- _Work task_: Repeat the listing below exactly. Pictures do not belong in the copy.

- _Source material_:
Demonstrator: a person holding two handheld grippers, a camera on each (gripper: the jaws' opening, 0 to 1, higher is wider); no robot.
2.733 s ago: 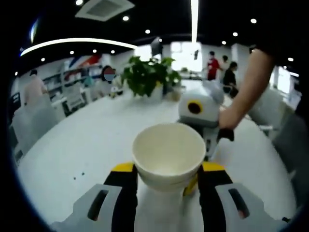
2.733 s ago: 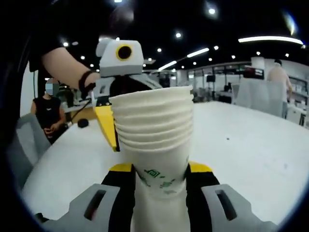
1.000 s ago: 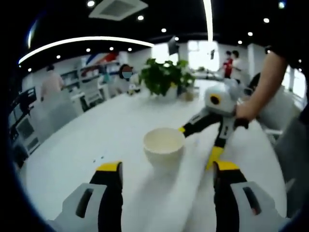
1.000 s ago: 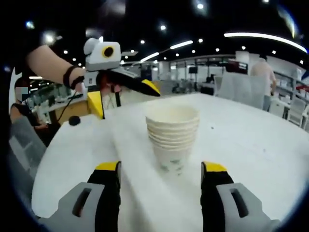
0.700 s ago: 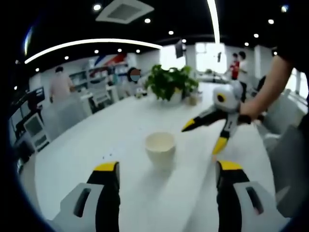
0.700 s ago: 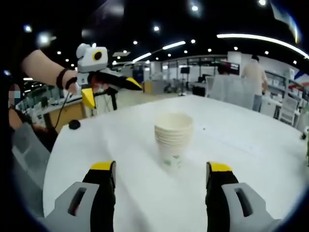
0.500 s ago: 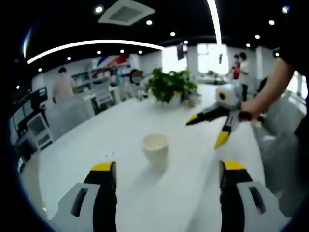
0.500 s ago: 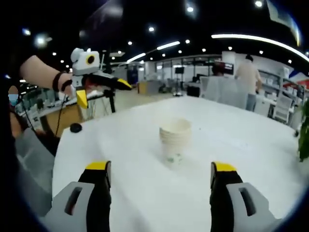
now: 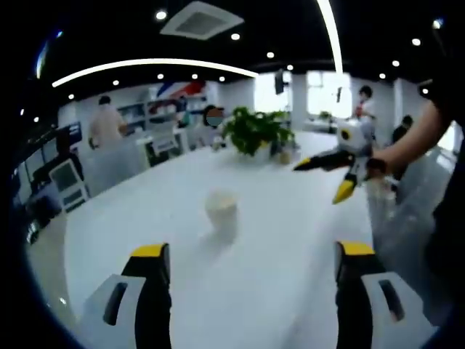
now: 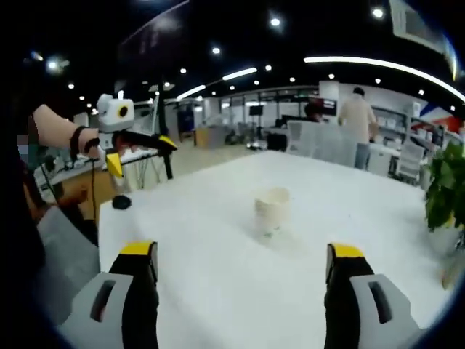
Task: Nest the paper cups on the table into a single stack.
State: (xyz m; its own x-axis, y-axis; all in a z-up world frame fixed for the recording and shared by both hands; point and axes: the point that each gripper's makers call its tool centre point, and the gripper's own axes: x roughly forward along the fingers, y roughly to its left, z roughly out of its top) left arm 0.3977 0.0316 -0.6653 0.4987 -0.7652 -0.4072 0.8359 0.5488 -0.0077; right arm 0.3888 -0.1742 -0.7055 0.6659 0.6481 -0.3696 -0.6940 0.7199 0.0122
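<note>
A single stack of nested paper cups stands upright on the white table, well ahead of both grippers. My left gripper is open and holds nothing. My right gripper is open too, with nothing between its jaws. In the left gripper view the right gripper hangs above the table at the right, held by a person's hand, jaws apart. In the right gripper view the left gripper hovers at the far left, jaws apart.
A potted plant stands at the table's far end. A small dark object lies near the table's left edge in the right gripper view. Chairs, desks and several people fill the office behind.
Both grippers let go of the cups, opened wide and drew back, so the single stack now stands free and looks smaller and farther away.
</note>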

- _Exercise answer_:
Demonstrator: a person holding two handheld grippers, a camera on each (gripper: the jaws' opening, 0 to 1, higher is wider); no robot.
2.733 s ago: 
2.733 s ago: 
1.000 s ago: 
1.000 s ago: 
0.700 s ago: 
0.700 s ago: 
0.500 s ago: 
0.500 s ago: 
now: 
now: 
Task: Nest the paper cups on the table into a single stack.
State: (xyz m; its own x-axis, y-axis; all in a z-up world frame fixed for the recording and shared by both hands; point and axes: the point that each gripper's makers call its tool centre point, and the gripper's own axes: x roughly forward along the fingers, y roughly to its left, z roughly out of its top) left arm 0.3977 0.0316 -0.6653 0.4987 -0.7652 -0.4072 0.8359 0.5488 -0.0077; right arm 0.3888 -0.1742 -0.7055 0.6659 0.6481 -0.3696 -0.6940 0.7199 0.0122
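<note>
A single stack of nested paper cups stands upright on the white table, well ahead of both grippers. My left gripper is open and holds nothing. My right gripper is open too, with nothing between its jaws. In the left gripper view the right gripper hangs above the table at the right, held by a person's hand, jaws apart. In the right gripper view the left gripper hovers at the far left, jaws apart.
A potted plant stands at the table's far end. A small dark object lies near the table's left edge in the right gripper view. Chairs, desks and several people fill the office behind.
Both grippers let go of the cups, opened wide and drew back, so the single stack now stands free and looks smaller and farther away.
</note>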

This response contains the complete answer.